У нее перехватило дыхание:
– Что вы сказали?
Не отводя взгляда, он продолжал говорить, совсем тихо, но Сима не пропустила ни одного слова:
– Почему еще на пороге вашего зрительного зала, когда я и не разглядел никого толком, у меня уже возникло ощущение, что здесь ждет меня что-то необыкновенное? Единственное. И сразу увидел тебя, вскочившую мне навстречу. Листы с придуманными мною словами уронила… Ключицы тоненькие торчат из-под майки. Волосы – перьями, как у девчонки. А глаза так и светятся… И в них – ожидание: окажусь ли я таким, как ты придумала? Я не такой, да?
– Такой, – ответила она, с трудом шевельнув губами.
* * *Эта боль пробуждения, она совсем забыла ее. А сейчас не смогла сразу открыть глаза – нужно было привыкнуть к тому, как рвется и ноет в груди. Нужно было просто встать, избегая смотреть на него спящего, о чем сдуру мечталось накануне, когда Сима еще не понимала, что это будет не в радость, сердце остановится, если взглянуть. Нужно встать. Нужно.
Она сползла вбок, села на ковер возле кровати: «Ни дать ни взять – собака возле постели хозяина. Охраняю его сон. Так и сидела бы всю жизнь, а он пусть бы спал, только б не уходил никуда. Ни к кому другому». Осмелившись повернуть голову, взглянула на его лицо, и от нежности защемило сердце: неужели эти губы целовали ее с такой жадностью? Почему? Разве в ней есть то, за что могло ухватиться его сердце? Сима тут же запретила себе даже думать об этом. Сердце здесь вообще ни при чем. Она просто подвернулась ему, не пришлось искать другую, хотя бы и более подходящую. А наговорить писатель способен и не такого, последней дурой надо быть, чтобы поверить…
Стараясь не шуметь, она поднялась и на цыпочках прошла в ванную. Нужно было принять контрастный душ, чтобы поскорее прийти в себя, обрести обычное здравомыслие. Горячей водой растопить воцарившийся в душе холод уже вернувшегося ощущения одиночества. Ледяной – разогнать кровь, чтобы хватило сил выйти из этого номера и начать новый день.
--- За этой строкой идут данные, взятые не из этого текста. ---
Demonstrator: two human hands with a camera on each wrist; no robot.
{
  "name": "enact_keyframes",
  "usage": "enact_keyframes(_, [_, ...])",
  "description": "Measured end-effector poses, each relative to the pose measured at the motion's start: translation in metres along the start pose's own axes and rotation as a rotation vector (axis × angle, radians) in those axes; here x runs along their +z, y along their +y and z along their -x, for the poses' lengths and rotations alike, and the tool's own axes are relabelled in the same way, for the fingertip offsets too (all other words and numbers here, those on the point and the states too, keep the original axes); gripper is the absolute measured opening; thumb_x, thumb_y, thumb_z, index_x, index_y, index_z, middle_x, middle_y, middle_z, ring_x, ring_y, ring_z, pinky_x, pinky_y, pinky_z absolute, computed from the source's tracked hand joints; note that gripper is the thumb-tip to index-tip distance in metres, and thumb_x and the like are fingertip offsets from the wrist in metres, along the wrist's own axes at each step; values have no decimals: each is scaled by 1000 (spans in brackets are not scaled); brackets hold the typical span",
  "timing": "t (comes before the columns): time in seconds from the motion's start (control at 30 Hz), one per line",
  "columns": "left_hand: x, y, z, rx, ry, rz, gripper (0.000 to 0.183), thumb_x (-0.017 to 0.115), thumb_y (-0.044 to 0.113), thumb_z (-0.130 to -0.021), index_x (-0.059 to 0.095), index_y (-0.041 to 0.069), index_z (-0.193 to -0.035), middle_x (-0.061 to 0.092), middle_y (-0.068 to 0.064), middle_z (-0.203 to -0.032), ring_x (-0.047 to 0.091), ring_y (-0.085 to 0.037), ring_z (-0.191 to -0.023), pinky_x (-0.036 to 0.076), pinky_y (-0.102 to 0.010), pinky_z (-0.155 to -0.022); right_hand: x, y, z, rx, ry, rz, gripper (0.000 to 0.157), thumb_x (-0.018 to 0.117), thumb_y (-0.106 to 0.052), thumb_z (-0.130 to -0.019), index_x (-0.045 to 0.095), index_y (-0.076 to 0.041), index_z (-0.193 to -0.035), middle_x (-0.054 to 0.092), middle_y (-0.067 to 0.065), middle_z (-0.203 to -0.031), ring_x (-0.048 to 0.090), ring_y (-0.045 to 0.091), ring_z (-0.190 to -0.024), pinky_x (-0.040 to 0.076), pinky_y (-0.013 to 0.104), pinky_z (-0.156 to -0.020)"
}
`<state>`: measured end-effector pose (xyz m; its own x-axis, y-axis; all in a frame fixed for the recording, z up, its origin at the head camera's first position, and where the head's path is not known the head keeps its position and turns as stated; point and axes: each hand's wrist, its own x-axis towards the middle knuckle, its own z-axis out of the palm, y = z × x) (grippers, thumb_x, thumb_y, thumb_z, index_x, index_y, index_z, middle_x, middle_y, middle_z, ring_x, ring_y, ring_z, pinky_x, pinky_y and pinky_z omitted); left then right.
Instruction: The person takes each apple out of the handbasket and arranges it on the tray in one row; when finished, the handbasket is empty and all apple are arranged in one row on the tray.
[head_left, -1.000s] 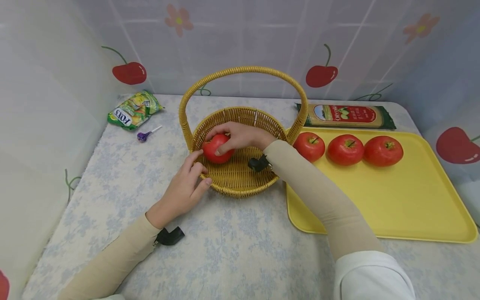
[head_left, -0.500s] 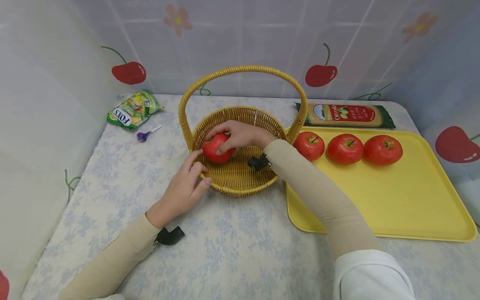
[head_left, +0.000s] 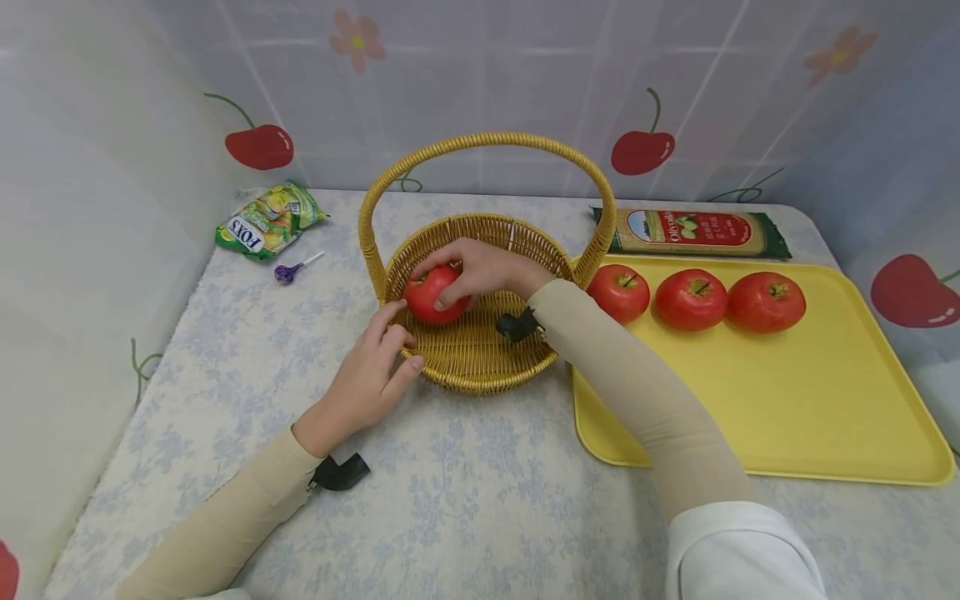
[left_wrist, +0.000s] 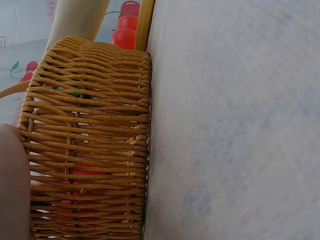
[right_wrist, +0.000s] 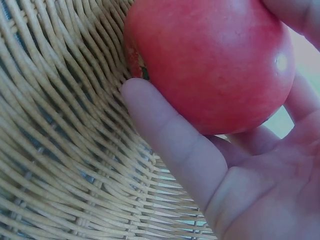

Обычный день, в котором ее свободе ничто не угрожает.
И она уже была почти готова к бою, когда шторка, отделявшая Симу от остального мира, отдернулась, и Лев, не спрашивая разрешения, шагнул к ней, отнял душ, прижался всем телом – именно так: он к ней, не ее прижал. И то, что это вышло у него так по-ребячески, будто он искал у нее защиты от собственного холода, мгновенно обессилило Симу, лишило даже желания сопротивляться и отстаивать невозможность каких бы то ни было отношений, кроме профессиональных.